Alors que Philippe Vigier s'apprête à faire son premier voyage en tant que ministre délégué chargé des Outre-mer avec le président Emmanuel Macron – ils s'envolent ce week-end pour la Nouvelle-Calédonie, avec le ministre de l'Intérieur et des Outre-mer, Gérald Darmanin –, l'élu d'Eure-et-Loir devra clairement batailler pour gagner la confiance de ses anciens collègues, avec qui il siégeait dans l'Hémicycle.
La coalition des oppositions
À l'Assemblée nationale, les Ultramarins regrettent déjà Jean-François Carenco, resté un an au ministère des Outre-mer. "Avec le ministre Carenco, nous avions établi une relation de confiance, nous avions un ministre qui connaissait les Outre-mer", se lamente Elie Califer. D'autant que, deux jours avant le remaniement, l'ancien préfet se réjouissait des 72 mesures présentées à l'issue du Comité interministériel des Outre-mer.
On présente au peuple ultramarin une feuille de route pour les cinq prochaines années avec des ministres censés porter [près de 70 mesures]. Deux jours après, le ministre des Outre-mer n'est plus là. Le ministre de l'Éducation n'est plus là. Le ministre du Logement et de la Ville, avec à chaque fois des dossiers énormes pour nos territoires, change...
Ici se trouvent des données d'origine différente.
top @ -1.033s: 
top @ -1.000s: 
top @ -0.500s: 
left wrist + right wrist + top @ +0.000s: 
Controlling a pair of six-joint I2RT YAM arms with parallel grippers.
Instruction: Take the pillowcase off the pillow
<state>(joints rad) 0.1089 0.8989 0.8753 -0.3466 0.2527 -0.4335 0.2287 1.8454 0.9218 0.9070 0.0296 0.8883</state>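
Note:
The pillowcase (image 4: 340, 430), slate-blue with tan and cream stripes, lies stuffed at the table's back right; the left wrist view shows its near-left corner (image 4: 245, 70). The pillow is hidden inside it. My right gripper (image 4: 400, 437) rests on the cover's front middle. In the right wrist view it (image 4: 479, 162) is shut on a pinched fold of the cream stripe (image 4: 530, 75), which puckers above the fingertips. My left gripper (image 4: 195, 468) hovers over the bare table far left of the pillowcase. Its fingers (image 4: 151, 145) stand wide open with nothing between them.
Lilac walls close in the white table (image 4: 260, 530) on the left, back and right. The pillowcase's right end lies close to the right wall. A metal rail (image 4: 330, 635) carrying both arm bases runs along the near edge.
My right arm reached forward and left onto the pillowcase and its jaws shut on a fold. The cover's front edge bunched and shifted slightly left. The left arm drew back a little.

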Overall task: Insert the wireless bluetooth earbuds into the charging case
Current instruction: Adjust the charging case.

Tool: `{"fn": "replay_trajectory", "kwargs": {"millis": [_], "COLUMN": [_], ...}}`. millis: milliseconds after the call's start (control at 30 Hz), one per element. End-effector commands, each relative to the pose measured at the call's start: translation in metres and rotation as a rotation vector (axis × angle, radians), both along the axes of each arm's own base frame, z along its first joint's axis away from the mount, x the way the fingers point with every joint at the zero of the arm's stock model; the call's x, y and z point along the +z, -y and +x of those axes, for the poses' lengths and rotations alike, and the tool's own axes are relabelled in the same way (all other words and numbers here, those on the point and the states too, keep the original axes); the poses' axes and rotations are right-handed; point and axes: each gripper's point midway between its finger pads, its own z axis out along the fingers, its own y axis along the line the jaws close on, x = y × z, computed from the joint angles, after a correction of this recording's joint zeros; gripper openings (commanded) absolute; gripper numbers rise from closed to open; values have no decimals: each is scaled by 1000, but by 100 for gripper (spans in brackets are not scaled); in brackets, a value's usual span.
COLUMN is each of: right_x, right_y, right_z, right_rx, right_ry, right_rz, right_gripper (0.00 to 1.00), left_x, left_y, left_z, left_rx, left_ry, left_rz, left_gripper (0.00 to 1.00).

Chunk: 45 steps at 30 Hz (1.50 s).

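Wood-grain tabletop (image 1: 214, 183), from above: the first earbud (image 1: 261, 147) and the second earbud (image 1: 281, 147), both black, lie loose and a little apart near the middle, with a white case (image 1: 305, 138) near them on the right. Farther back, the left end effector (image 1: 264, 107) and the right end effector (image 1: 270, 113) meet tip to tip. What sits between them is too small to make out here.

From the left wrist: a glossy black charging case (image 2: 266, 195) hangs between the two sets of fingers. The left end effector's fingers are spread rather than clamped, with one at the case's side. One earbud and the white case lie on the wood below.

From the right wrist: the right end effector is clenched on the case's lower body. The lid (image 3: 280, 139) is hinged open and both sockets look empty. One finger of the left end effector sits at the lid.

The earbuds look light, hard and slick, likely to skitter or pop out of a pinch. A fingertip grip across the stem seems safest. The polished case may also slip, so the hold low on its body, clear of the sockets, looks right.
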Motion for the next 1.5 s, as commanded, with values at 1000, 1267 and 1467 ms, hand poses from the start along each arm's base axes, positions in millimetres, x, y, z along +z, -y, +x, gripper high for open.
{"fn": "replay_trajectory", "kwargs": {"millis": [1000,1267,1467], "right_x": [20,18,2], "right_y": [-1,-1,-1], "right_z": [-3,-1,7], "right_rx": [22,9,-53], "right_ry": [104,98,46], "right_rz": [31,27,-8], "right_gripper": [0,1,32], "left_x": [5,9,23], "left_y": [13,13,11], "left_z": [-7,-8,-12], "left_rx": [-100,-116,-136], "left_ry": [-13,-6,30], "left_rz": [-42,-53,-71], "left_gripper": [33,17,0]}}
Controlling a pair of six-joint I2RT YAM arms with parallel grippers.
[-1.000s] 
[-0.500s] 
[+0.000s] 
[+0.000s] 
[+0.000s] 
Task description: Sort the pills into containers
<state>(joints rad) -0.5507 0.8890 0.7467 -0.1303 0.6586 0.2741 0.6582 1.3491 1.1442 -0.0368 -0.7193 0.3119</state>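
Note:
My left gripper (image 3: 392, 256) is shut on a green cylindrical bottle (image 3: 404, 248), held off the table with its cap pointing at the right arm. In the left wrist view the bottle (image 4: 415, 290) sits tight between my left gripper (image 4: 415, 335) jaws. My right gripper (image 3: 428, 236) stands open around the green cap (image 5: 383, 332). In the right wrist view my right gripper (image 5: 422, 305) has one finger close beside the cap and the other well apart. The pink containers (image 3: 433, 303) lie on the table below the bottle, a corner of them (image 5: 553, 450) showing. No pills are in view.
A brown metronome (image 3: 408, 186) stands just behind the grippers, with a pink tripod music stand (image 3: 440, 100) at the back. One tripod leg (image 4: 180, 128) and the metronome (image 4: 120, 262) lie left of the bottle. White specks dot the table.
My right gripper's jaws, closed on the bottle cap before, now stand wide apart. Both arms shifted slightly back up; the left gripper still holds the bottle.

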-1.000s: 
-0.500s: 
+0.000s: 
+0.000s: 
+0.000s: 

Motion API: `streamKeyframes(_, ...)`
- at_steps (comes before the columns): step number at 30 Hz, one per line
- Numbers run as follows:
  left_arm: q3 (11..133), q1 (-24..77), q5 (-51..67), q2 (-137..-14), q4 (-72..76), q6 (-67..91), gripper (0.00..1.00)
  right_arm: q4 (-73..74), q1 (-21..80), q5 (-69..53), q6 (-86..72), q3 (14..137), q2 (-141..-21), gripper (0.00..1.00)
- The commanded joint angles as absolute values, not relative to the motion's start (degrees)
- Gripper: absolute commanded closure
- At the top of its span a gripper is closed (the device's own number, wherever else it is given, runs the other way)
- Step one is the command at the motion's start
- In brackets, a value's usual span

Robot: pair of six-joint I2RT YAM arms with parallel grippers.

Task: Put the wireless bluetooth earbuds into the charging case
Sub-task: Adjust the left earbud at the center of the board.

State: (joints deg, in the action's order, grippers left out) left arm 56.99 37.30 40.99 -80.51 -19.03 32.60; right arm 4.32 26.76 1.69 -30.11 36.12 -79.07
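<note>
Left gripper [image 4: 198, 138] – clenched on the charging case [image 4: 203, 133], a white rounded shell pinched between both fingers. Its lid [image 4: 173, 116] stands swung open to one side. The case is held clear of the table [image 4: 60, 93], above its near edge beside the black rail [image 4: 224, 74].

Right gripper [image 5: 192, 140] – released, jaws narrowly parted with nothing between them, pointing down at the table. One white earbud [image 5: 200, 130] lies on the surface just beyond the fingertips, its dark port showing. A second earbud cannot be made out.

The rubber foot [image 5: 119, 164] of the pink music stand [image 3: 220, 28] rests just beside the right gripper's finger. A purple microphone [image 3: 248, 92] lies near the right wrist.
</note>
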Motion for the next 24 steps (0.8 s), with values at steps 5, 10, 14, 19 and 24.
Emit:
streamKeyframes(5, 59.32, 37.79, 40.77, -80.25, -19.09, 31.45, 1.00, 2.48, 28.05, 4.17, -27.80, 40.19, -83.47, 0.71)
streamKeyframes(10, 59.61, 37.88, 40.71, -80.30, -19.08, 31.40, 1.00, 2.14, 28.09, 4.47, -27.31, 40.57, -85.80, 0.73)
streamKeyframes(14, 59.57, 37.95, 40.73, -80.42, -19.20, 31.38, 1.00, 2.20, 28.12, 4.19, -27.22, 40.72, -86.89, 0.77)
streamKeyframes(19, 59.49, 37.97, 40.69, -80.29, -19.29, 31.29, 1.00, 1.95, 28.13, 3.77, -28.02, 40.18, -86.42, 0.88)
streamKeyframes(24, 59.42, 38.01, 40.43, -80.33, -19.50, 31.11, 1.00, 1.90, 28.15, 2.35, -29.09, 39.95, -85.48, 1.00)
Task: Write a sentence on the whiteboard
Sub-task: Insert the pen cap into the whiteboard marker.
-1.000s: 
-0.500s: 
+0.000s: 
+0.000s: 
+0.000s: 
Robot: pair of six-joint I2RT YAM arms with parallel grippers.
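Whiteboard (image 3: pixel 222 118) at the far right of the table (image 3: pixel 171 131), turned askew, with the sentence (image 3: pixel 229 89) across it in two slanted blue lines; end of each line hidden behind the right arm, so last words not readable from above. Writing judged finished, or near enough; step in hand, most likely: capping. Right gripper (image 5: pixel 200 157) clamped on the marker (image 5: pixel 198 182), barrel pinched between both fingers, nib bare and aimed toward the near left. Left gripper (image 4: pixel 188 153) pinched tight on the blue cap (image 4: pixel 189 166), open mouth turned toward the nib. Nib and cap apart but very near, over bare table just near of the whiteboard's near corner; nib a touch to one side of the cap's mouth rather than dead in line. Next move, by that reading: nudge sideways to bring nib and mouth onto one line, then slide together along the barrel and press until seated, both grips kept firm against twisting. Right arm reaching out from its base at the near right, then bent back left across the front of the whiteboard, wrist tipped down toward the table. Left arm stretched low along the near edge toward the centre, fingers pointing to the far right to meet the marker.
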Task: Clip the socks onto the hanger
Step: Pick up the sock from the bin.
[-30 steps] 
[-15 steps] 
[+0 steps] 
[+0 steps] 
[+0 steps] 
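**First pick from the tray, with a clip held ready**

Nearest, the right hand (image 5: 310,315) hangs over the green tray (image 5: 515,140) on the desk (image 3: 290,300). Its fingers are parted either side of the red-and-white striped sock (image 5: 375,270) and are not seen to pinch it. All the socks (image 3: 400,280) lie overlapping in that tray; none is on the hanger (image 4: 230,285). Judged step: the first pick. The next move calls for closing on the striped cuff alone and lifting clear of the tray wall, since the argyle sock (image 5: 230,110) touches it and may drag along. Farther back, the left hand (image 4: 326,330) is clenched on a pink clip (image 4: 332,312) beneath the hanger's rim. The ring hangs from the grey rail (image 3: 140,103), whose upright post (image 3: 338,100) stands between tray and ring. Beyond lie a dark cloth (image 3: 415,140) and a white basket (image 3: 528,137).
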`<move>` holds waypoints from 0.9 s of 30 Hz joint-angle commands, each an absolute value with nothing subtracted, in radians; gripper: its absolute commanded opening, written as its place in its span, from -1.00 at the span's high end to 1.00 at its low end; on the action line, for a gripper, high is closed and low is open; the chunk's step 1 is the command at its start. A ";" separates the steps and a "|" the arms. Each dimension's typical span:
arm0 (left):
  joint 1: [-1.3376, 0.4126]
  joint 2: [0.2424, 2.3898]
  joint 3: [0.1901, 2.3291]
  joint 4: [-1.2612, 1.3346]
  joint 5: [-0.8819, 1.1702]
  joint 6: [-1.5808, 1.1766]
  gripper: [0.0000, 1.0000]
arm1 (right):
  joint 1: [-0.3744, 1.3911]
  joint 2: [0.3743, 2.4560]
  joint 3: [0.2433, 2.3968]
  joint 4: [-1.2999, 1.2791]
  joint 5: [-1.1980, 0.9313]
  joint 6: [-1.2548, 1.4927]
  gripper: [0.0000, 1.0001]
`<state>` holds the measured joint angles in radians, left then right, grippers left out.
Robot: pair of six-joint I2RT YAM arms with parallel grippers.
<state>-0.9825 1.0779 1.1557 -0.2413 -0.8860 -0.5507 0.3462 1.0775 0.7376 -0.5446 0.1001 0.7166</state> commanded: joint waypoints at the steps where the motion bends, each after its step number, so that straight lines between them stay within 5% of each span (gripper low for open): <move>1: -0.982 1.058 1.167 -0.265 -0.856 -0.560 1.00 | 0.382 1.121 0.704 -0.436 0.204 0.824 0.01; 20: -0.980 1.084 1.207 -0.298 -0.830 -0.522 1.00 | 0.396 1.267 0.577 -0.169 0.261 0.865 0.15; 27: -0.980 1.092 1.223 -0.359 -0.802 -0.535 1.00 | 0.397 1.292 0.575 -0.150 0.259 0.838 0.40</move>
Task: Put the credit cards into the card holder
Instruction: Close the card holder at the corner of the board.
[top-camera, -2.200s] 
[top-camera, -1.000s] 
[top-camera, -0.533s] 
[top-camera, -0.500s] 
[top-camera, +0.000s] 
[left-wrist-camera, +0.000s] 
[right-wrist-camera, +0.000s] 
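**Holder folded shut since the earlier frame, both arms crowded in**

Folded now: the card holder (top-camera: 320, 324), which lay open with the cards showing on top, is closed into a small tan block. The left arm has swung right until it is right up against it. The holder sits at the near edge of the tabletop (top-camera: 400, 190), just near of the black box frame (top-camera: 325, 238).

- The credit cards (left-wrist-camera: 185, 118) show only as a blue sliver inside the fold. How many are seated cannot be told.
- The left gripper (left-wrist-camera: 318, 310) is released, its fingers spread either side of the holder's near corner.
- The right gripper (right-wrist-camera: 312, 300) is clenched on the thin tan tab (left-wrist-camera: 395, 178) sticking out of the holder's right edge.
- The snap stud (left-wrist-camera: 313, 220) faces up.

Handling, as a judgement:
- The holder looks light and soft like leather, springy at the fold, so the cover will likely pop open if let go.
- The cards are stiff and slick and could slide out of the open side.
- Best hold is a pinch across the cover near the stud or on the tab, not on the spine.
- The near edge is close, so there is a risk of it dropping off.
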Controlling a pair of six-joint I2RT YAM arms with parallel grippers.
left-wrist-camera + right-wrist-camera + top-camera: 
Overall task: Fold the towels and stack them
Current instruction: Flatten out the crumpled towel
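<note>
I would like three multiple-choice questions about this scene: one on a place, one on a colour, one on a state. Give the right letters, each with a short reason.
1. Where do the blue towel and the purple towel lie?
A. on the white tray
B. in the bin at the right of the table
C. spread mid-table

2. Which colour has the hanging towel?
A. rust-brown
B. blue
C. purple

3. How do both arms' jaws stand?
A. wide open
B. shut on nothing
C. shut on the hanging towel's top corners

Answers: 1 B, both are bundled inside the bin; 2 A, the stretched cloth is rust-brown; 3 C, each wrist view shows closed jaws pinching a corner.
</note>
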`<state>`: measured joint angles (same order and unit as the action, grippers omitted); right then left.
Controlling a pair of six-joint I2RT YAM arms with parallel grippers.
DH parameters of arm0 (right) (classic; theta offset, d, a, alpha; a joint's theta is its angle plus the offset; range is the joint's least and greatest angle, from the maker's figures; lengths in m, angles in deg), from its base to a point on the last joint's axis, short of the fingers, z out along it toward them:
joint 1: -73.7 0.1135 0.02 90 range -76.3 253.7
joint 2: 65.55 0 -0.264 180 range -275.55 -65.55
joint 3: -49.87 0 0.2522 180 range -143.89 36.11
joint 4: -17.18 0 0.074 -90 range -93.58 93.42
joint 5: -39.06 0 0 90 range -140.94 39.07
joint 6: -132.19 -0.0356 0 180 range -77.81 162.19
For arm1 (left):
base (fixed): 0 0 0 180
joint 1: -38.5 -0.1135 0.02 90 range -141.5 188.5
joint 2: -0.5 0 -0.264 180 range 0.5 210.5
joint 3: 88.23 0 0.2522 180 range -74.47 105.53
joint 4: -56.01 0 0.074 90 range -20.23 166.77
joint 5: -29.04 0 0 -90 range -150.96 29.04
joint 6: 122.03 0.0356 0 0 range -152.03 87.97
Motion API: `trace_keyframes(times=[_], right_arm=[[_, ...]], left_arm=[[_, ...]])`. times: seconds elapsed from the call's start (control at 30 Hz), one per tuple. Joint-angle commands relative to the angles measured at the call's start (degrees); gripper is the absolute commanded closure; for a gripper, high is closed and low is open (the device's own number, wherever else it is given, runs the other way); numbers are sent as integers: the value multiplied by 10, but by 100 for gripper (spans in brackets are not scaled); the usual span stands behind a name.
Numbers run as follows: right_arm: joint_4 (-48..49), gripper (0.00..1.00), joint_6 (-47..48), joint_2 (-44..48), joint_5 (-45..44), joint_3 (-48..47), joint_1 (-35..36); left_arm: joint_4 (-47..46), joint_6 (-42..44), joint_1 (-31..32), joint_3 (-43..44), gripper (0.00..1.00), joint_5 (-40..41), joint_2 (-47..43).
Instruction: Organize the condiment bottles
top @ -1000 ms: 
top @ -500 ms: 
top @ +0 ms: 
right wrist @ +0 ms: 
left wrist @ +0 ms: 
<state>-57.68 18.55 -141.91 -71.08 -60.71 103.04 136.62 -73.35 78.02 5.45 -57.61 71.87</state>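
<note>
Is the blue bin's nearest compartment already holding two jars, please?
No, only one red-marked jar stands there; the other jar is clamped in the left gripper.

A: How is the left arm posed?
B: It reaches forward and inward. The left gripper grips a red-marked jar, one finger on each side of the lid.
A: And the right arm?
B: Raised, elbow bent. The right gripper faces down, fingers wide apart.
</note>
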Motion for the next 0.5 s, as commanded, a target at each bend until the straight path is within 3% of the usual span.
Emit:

Perceval Gaillard, député Gauche républicaine et démocrate de La Réunion
"Est-ce qu'on est juste des dossiers à faire avancer ?", interroge le député réunionnais Frédéric Maillot (GDR). Tous les élus d'Outre-mer ne sont toutefois pas du même avis que les neuf parlementaires rassemblés ce vendredi au Palais Bourbon. Issu du même parti politique que Philippe Vigier, l'eurodéputé martiniquais Max Orville l'a félicité à l'annonce de sa nomination, estimant que "les Outre-mer trouveront en lui un allié des territoires". Frantz Gumbs, député MoDem de Saint-Martin et Saint-Barthélemy, a également salué son arrivée rue Oudinot.
Au-delà d'un simple désaveu envers le nouveau ministre délégué aux Outre-mer, Nathalie Bassire, Christian Baptiste, Frédéric Maillot et leurs collègues dirigent leur frustration vers le président de la République et sa Première ministre. "Madame Borne et M. Macron, nous avons bien compris votre message", lance Davy Rimane (GDR, Guyane), président de la Délégation aux Outre-mer de l'Assemblée nationale. "Aujourd'hui, nous constatons que la France continentale veut tout maîtriser, tout contrôler, nous mettre sous cloche", estime de son côté Jean-Hugues Ratenon, député réunionnais de La France insoumise.
Pour les parlementaires, l'exécutif s'est résolu à nommer Philippe Vigier au gouvernement uniquement pour assurer l'équilibre politique des différentes composantes de la majorité présidentielle. "On a vraiment l'impression qu'il fallait qu'il y ait quelqu'un du MoDem qui soit ministre. Malheureusement, il ne restait que les Outre-mer", soupire Nathalie Bassire.
Comme ils l'avaient déjà fait en début d'année à Cayenne, en Guyane, les Ultramarins des groupes GDR, Parti socialiste, La France insoumise et LIOT promettent de continuer à se réunir pour faire résonner d'une seule et même voix les Outre-mer. "Nous serons extrêmement exigeants", avertissent-ils. L'orage n'est pas près de passer. Philippe Vigier est prévenu : un parapluie ne sera pas suffisant pour éviter de finir complètement trempé.